June 2000: “Peace out, suckas! Here’s to never doing math EVER AGAIN!” I holler over my shoulder as the tires of my cobalt blue VW Beetle squeal out of the high school parking lot, the dulcet tones of Fatboy Slim ringing from my open windows. It’s true, as far as classes go; I’ll be an English major at a state university in the fall, where they’ll let me take bullshit courses like Oceanography for Dummies for “quantitative reasoning” credit. Geometry, algebra, graph paper: what use will any of that have for me in the future? I’m off to study stuff that’s truly relevant to the new millennium, like 17th-century pastoral poetry!
You can obviously see where this is going. Fast forward a decade and a half, and I’m a quilter. Here I am calculating seam allowances and yardage, using rulers to make half-square triangles and hexagons. My aptitude for math remains about the same; the seam ripper is my friend. And I’m not alone: there is no shortage of specialized rulers and templates for projects, all designed to help former English majors piece their tops with minimal measuring.
Enter Quilt Lab by Alexandra Winston (2014: C&T Publishing, Inc.). Created by a math teacher who geeks out on science-themed designs, this book is a perfect blend of left- and right-brain thinking. Winston’s on a mission to prove that math can actually make your life easier, and that science is beautiful. It’s also modern: Winston’s bold solids, alternative gridwork, and geometric shapes hit the sweet spot between graph paper and sewing machine. Quilt Lab features twelve projects, each inspired by a scientific concept or occurrence. Binary code, fractals, molecular bonds, camera apertures, and more all make an appearance, each with a little “study hall” blurb explaining the science behind it. Some of the designs are simple, while others are really quite complex. All are unabashedly geeky, and they’re awesome. As I thumbed through the pages, I kept thinking of all the scientists in my life and how these projects would make treasured gifts for them. With the rise of “geek chic” (it’s now cool to love chemistry and Star Trek), this book is fabulously on-trend.
For those of us who are mathematically challenged, Quilt Lab is pretty much measuring and cutting boot camp. There’s a brief section at the front going over the general principles of geometry, and then the more difficult projects incorporate those lessons into the cutting of complex shapes. (That molecular quilt on the cover? It’s PIECED, people. Pieced right into that quilt.) Thankfully, Winston includes tons of diagrams and explanations, and encourages us to dig out protractors and compasses and mark rulers with the correct angles. She also prints lots of helpful charts for future reference; did you know there’s a mathematical formula for making HSTs?!

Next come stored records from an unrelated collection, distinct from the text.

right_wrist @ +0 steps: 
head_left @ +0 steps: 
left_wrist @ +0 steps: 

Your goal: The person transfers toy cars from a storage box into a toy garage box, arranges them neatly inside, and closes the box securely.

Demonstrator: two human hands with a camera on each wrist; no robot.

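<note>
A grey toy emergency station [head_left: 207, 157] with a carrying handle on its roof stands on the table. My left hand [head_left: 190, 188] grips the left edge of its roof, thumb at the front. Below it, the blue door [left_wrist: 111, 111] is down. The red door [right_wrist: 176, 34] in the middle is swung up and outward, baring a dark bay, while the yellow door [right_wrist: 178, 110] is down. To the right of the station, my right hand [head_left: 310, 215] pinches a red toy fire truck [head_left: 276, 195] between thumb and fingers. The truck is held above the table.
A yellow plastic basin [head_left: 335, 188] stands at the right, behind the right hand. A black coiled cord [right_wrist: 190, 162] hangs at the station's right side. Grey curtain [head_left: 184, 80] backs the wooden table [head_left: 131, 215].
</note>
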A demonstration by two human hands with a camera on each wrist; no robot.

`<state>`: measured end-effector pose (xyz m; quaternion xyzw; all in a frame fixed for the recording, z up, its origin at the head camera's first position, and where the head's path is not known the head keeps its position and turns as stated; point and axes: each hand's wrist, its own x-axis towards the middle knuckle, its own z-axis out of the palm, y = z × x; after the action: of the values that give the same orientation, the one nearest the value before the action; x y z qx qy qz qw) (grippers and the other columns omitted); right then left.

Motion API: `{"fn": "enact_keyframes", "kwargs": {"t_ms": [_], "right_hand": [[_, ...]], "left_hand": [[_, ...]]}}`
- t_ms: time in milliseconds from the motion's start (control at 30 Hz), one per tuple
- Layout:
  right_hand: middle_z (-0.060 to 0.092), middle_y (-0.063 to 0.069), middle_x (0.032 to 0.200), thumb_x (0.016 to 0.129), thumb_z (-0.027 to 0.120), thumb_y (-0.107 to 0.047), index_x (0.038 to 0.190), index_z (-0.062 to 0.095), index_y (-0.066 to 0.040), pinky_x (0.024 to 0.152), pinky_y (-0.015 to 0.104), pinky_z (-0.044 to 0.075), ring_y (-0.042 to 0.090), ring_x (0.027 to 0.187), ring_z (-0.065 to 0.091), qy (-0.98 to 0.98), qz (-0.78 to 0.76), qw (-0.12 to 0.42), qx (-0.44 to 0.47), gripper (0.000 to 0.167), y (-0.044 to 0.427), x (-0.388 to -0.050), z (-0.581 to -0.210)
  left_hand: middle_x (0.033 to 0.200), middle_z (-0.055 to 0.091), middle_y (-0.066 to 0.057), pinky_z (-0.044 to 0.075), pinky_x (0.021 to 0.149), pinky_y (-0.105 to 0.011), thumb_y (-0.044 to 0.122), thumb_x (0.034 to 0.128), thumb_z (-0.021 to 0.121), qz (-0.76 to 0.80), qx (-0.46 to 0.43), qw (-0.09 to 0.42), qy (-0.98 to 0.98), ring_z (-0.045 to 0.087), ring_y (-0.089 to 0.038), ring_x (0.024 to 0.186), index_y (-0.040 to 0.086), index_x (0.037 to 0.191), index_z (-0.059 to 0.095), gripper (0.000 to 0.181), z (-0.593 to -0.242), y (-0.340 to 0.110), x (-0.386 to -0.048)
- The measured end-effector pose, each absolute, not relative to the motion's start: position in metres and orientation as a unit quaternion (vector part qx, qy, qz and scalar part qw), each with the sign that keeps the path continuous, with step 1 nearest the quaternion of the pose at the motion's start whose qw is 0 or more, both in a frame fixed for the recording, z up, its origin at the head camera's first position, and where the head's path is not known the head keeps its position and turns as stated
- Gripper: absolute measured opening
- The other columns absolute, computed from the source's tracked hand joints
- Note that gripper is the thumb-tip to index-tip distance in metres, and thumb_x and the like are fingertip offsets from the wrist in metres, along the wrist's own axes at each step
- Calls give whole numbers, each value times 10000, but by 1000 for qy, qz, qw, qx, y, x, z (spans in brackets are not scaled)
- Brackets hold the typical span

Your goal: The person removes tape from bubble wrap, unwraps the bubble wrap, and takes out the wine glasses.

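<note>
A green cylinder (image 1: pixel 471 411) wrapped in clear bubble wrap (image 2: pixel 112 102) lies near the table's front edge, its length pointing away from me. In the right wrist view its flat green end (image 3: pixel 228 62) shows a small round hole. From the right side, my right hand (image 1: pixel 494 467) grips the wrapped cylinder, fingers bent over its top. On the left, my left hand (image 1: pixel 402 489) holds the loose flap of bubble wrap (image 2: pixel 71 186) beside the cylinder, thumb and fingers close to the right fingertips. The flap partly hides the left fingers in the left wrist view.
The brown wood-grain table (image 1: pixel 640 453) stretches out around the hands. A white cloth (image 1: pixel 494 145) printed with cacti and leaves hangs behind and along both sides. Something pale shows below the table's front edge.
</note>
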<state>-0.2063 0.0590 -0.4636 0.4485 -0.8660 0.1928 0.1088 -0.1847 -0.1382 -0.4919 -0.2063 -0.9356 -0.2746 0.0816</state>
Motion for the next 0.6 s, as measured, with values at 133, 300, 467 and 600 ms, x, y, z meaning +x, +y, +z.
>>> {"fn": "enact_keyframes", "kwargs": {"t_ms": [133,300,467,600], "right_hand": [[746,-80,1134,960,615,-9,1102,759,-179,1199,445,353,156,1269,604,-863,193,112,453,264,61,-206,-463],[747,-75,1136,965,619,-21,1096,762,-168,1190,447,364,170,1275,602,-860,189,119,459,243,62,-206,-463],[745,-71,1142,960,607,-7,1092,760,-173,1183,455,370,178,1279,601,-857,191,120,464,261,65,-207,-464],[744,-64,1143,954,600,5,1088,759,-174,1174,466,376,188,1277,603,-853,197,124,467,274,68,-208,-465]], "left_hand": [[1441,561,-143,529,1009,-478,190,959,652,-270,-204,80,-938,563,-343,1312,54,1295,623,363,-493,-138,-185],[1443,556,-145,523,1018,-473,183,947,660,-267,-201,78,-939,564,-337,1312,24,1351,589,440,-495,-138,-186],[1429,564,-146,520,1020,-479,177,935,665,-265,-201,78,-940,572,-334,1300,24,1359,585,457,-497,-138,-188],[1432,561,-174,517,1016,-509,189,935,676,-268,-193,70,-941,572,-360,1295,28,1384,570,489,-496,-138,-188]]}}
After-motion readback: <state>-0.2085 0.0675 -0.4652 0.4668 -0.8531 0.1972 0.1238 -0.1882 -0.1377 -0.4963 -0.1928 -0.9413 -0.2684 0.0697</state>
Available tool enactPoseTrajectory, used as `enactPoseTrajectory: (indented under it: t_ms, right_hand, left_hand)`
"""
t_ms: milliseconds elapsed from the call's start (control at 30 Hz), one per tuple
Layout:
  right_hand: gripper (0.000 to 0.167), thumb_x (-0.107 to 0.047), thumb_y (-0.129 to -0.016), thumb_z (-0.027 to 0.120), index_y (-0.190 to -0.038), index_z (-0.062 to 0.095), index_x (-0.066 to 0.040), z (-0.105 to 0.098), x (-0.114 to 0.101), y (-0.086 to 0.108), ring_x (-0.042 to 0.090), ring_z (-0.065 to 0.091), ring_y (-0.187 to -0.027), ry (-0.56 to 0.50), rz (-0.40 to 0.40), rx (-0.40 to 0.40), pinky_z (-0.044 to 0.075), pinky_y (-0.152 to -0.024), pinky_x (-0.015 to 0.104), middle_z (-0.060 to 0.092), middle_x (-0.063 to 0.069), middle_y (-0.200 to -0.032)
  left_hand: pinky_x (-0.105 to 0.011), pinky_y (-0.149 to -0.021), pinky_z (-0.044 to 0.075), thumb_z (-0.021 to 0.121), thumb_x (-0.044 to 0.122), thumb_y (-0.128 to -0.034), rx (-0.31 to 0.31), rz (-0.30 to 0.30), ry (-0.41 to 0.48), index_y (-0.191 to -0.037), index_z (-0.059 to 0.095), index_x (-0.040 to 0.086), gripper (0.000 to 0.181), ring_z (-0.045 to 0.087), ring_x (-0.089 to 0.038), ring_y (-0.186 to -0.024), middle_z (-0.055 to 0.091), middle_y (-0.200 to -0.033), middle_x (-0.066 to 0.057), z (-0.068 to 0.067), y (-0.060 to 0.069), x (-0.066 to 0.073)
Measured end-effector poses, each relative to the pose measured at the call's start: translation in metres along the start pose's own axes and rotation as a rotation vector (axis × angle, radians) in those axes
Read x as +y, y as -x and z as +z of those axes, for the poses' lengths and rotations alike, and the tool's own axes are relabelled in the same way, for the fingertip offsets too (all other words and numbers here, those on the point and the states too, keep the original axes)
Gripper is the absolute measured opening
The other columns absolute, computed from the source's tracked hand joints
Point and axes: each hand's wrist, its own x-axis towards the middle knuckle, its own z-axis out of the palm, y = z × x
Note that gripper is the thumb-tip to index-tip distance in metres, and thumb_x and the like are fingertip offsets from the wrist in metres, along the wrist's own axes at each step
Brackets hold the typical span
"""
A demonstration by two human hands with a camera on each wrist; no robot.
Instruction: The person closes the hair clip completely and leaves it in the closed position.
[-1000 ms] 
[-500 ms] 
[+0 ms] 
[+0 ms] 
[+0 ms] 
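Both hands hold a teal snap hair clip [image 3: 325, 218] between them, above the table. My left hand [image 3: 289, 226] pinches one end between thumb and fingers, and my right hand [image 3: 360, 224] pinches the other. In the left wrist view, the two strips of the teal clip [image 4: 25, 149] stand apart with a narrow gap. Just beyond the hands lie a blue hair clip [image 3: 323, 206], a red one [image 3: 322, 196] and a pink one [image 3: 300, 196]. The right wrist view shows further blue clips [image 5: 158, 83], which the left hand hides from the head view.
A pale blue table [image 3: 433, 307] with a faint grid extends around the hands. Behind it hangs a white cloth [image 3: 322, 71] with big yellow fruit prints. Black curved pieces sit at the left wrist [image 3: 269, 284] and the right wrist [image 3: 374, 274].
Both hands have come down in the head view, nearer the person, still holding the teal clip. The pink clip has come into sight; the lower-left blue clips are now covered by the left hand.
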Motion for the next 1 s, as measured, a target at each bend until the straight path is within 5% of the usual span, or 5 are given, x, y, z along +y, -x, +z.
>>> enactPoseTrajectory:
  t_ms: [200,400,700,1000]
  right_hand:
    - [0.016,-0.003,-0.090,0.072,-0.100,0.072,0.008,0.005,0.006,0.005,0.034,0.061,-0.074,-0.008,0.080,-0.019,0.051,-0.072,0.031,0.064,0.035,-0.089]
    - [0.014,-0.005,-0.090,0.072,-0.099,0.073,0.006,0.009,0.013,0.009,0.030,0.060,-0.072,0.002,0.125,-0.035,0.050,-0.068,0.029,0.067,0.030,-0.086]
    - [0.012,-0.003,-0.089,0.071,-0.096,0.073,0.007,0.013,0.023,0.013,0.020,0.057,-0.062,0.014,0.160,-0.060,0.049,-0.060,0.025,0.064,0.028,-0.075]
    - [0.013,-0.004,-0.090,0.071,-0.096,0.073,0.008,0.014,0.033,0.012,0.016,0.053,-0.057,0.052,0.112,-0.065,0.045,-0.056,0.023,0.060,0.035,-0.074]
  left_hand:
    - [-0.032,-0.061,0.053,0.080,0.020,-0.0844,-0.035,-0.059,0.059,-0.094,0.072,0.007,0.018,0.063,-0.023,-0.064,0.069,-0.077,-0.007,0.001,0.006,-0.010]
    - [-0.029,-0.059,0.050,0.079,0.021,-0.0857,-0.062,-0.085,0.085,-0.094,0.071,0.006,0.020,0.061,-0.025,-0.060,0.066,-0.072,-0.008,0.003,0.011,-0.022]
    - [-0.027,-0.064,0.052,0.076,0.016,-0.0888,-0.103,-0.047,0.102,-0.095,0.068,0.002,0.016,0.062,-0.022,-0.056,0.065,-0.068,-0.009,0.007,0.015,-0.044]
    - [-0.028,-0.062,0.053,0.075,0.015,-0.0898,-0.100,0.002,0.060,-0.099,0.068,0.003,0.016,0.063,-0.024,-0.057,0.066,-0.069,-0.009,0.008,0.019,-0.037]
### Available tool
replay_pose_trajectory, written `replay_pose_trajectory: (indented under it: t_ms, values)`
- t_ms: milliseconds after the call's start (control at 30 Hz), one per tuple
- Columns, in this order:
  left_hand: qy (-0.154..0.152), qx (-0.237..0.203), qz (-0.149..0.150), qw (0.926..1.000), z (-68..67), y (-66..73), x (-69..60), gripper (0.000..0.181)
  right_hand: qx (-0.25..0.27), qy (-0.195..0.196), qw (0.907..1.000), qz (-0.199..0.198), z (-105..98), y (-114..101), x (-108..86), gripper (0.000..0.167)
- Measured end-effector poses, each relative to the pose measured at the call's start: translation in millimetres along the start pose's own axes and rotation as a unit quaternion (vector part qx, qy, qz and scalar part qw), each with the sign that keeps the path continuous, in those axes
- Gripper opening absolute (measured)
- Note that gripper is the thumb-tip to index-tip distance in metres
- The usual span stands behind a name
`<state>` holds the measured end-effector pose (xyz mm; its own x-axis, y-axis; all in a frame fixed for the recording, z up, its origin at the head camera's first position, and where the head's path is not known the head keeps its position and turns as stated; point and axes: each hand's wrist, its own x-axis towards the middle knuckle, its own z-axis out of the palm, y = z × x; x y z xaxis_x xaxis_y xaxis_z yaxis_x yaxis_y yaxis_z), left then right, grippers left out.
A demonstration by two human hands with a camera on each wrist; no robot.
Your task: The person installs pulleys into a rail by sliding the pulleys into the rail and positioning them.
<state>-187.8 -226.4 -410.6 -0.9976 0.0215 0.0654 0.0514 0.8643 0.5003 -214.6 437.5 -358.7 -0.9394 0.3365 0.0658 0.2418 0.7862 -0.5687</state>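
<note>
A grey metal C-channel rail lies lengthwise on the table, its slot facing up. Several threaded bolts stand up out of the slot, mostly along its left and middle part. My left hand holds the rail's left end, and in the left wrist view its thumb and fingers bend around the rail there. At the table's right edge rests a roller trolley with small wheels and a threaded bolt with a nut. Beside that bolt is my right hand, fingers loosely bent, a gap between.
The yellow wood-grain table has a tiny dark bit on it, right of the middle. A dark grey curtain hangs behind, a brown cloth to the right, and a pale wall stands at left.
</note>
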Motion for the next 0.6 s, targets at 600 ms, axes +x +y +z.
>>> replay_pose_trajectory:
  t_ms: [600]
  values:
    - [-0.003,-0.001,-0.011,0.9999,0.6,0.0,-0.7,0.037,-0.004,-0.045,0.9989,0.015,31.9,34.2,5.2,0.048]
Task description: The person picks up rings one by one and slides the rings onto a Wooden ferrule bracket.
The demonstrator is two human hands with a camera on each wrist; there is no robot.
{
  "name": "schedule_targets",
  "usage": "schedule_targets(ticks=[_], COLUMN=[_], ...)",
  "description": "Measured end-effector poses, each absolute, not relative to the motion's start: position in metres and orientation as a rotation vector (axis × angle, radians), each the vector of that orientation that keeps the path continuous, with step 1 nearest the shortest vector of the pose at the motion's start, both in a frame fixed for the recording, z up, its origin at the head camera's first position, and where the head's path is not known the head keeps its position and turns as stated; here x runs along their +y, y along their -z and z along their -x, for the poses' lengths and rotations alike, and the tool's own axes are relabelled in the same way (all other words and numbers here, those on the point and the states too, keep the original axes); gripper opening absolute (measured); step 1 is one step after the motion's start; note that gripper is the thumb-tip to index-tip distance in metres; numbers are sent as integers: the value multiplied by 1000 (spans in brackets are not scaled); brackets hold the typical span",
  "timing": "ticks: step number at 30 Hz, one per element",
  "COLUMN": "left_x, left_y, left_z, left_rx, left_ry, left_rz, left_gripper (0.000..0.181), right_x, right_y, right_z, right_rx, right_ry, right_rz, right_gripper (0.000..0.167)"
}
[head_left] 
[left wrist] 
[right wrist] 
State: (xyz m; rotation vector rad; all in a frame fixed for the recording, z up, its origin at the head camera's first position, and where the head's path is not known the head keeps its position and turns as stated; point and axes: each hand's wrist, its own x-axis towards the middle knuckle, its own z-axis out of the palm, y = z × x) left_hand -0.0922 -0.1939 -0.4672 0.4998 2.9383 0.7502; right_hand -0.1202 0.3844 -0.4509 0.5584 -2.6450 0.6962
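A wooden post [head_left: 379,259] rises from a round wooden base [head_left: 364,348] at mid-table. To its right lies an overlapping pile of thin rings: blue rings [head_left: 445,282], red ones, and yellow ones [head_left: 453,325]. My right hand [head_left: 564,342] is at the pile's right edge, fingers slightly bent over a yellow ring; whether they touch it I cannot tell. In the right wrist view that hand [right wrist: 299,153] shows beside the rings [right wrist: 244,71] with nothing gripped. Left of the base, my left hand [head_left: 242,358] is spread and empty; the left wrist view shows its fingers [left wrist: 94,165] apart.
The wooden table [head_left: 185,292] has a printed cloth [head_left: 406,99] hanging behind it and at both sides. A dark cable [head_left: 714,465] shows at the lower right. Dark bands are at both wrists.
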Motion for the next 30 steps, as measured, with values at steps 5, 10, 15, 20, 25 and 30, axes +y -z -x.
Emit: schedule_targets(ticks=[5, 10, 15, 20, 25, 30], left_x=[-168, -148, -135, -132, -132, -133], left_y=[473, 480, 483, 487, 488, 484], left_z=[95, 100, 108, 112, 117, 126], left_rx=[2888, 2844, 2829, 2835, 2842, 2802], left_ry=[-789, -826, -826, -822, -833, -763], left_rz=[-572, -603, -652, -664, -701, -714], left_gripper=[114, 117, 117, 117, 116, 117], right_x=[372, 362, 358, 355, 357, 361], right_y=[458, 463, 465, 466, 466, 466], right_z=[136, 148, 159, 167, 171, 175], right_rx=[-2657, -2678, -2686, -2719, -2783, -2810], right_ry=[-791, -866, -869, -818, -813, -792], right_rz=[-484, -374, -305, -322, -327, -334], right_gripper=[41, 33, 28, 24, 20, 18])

When I taught college English, I used to get students complaining about reading long articles. I’d tell them that the assignments were “English kale”: not the most fun to ingest, but healthy all the same. “That agony you feel as you’re reading?” I’d joke. “That’s your brain growing!” Winston’s book is healthy for those of us who are not naturally math people. I can feel my brain growing as I read about the scientific elements of these quilts, and it feels good to get a dose of geometry again now that I actually have a use for it. Thankfully, though, the kale is mixed up with lots of other tastier stuff. Quilt Lab: the mango-protein smoothie of quilt books. Yum!